Level basic – intermediate: The Nah Bruv
One of the most crucial moves when in the rave. A move which should be dropped for the right tune. When you hear that dirty, dirty rhythm proceed to shake your hand and head left and right. Almost as if attempting to articulate with your body language: “Nah Bruv, I’m not having that”.
Level intermediate: Hand Swipe
This move should never be used when entering the rave, but only when the rave has really begun to enter you. By this, I mean only use the move when the rave is going off, and there is lots of energy and badman South London like vibes. Crouch down slightly and begin walking forwards and backwards whilst criss-crossing your hands. Let the skanka guide you.

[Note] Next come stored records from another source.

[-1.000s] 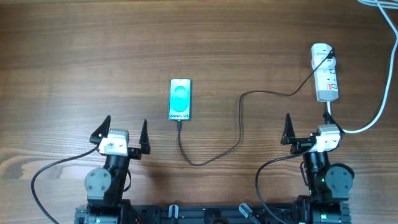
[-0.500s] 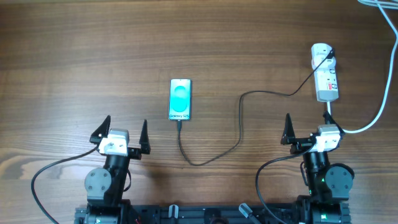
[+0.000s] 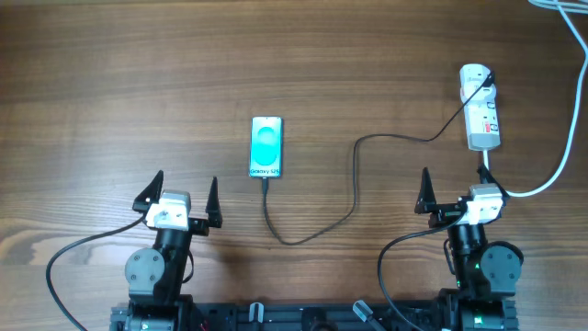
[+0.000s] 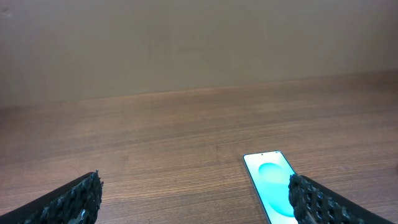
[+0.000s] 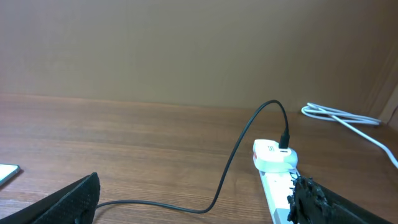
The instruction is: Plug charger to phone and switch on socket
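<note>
The phone lies flat in the table's middle, its screen light blue with a teal oval; it also shows in the left wrist view. The charger, a thin black cable, runs from the phone's bottom edge, loops toward me, then rises to the white socket at the right. In the right wrist view the charger ends at a white adapter on the socket. My left gripper is open and holds nothing, below and left of the phone. My right gripper is open, just below the socket.
A thick white cord leaves the socket's near end and curves up along the right edge to the far corner; it also shows as the white cord in the right wrist view. The wooden table fills the rest.
</note>
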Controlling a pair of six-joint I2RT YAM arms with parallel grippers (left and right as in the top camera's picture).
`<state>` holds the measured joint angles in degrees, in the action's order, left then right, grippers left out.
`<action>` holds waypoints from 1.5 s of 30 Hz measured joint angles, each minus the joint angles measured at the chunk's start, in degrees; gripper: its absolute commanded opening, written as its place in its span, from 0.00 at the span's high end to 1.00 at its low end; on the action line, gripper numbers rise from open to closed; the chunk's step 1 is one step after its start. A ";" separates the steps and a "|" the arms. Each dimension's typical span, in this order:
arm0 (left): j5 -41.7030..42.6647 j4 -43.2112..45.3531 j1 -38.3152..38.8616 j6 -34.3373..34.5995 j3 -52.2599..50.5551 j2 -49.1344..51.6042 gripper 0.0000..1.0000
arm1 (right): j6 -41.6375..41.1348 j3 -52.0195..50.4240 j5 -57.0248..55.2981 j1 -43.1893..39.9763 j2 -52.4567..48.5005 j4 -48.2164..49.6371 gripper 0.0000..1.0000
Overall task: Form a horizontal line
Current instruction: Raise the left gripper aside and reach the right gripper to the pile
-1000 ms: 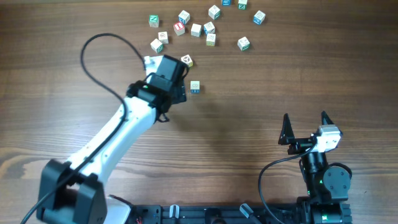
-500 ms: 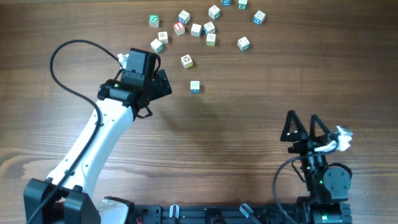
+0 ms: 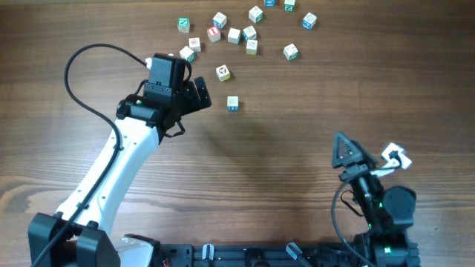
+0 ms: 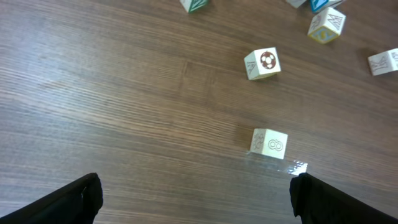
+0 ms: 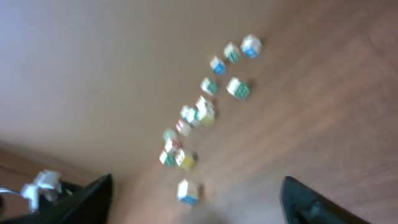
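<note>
Hovering open beside unaligned letter cubes
Left gripper (image 3: pixel 202 96) gapes empty just left of a lone pale wooden cube with blue mark (image 3: pixel 232 104); other pale wooden letter cubes (image 3: pixel 250 33) lie scattered beyond; right gripper (image 3: pixel 347 154), spread empty, sits well apart.

Fifteen letter cubes (image 3: pixel 223 72), two robot arms (image 3: pixel 126 156)

Table (image 3: pixel 312 141) is dark brown woodgrain. Lone cube (image 3: pixel 232 104) is pale wood, blue and yellowish marks. Neighbour cube (image 4: pixel 262 63) has a black-and-white ball print; left arm (image 3: pixel 126 159) is white.

Robotics test bench: wood-grain table (image 3: pixel 312 126), cabled white arm (image 3: pixel 126 163), scattered letter cubes (image 3: pixel 251 46)
</note>
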<state>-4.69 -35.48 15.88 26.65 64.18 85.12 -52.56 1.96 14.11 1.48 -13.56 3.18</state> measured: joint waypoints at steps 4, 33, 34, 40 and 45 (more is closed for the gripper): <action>0.15 0.63 0.00 0.00 0.00 0.00 0.00 | 4.90 8.13 3.15 0.00 -11.52 -1.31 0.01; 5.75 0.20 -7.17 4.13 0.00 -0.09 0.00 | 37.48 67.36 6.91 5.46 -74.27 -35.45 0.00; 5.79 0.33 -7.17 4.13 0.00 -0.09 0.00 | 37.64 68.26 5.97 6.19 -76.04 -35.65 0.00; 6.12 0.39 -7.17 4.13 0.00 -0.09 0.00 | 38.42 76.70 -1.62 8.74 -85.31 -36.98 0.00; 6.14 0.52 -7.17 4.13 0.00 -0.09 0.00 | 42.40 87.82 -6.05 8.72 -95.49 -38.12 0.00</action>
<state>1.45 -34.96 8.71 30.79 64.18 85.03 -10.15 89.78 8.05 10.20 -109.06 -34.94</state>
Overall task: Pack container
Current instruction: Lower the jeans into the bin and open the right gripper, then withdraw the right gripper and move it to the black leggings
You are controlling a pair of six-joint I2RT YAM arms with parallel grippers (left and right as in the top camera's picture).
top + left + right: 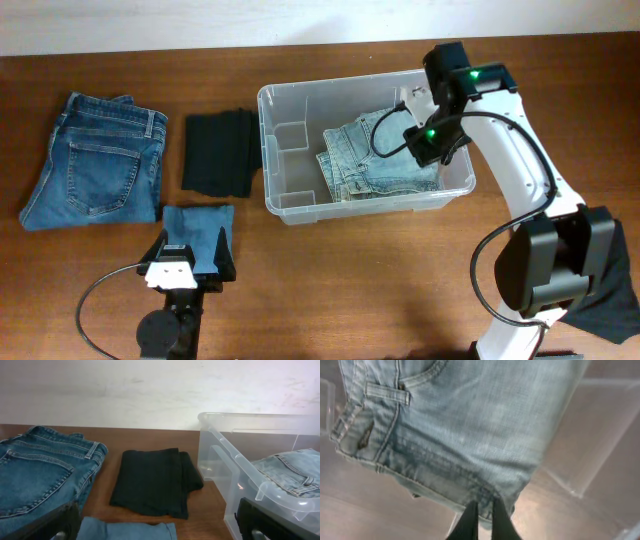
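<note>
The clear container [300, 205] sits mid-table with light-blue jeans [375, 160] folded inside. The right gripper [483, 508] is pinched closed at their hem. The left gripper [190, 258] gapes wide over a folded denim piece [200, 225].

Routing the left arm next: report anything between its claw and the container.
Nothing visible: only bare table separates the left claw from the container. The black folded cloth lies beside that path, a blue denim piece beneath the claw.
</note>
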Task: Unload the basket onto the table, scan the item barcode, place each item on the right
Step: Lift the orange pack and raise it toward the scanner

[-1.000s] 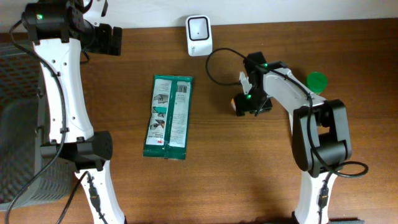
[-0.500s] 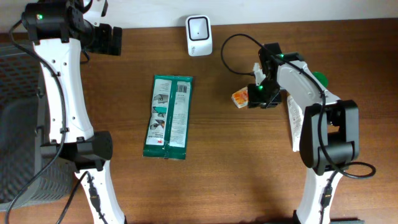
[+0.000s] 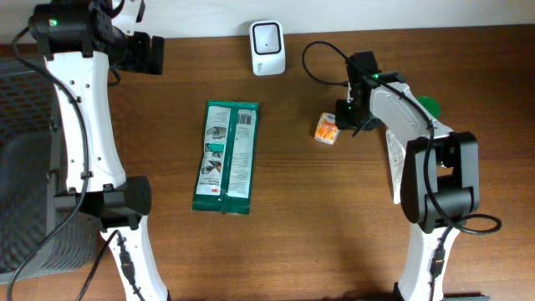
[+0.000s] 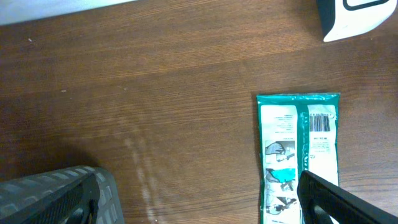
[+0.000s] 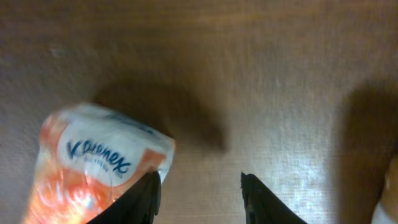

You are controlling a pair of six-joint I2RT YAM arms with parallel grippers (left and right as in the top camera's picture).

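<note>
Risk: tissue pack (image 3: 326, 130) lay on bench (image 3: 334, 234) just beside right pincer (image 5: 200, 182), jaws apart, nothing between. We feared closing there would nudge pack away, barcode missing scanner (image 3: 266, 38). Left pincer (image 3: 149, 54) open.

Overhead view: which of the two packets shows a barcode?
The long green packet mid-table, its barcode facing up near the far end. The small orange tissue pack by the right claw shows none.
</note>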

Keep the face relatively neutral and not as aggressive as the Screw Face, the hand swipe is a soft and subtle dance move.
Level expert: The Jamaican Body Roll
This one really gets the galdem (“girls”) going! This move is an evolution of the gun finger, but has slightly more RNB class to it. Maintain a strong gun finger and allow the body to roll up and down, beginning with the head.
This move should only be used when you know you can pull it off, otherwise you will look really weird. I suggest practicing this at home in the mirror, with a bit of Kahn and Neek in the background.
Level badboy expert: The Zulu Skank
Michael Gove famously stated during the Brexit campaign “people are tired of hearing experts”. Maybe, but when one does the Zulu Skank, one will suddenly find themselves being treated like a grime expert. The Zulu Skank is my personal favourite, it’s fantastic for when you’re with a group of mates.
It’s a slight evolution of the Hand Swipe but has a lot more Africana class to it. Get low and move about as if you are in a tribe. Put one leg forward and then put that same leg back. Whilst doing that, put one hand forward and one hand back. Try and add a twisting motion to the hand movements. If it helps, this move is similar to doing a karate punch, but in all honesty this move is hard to explain through words, so I hope my pictures explain it better.
Final advice: this move should only be deployed when the DJ drops a really funky tune. So do not get brave and try doing this move when you hear Skepta’s ‘That’s Not Me’, because it will not look good.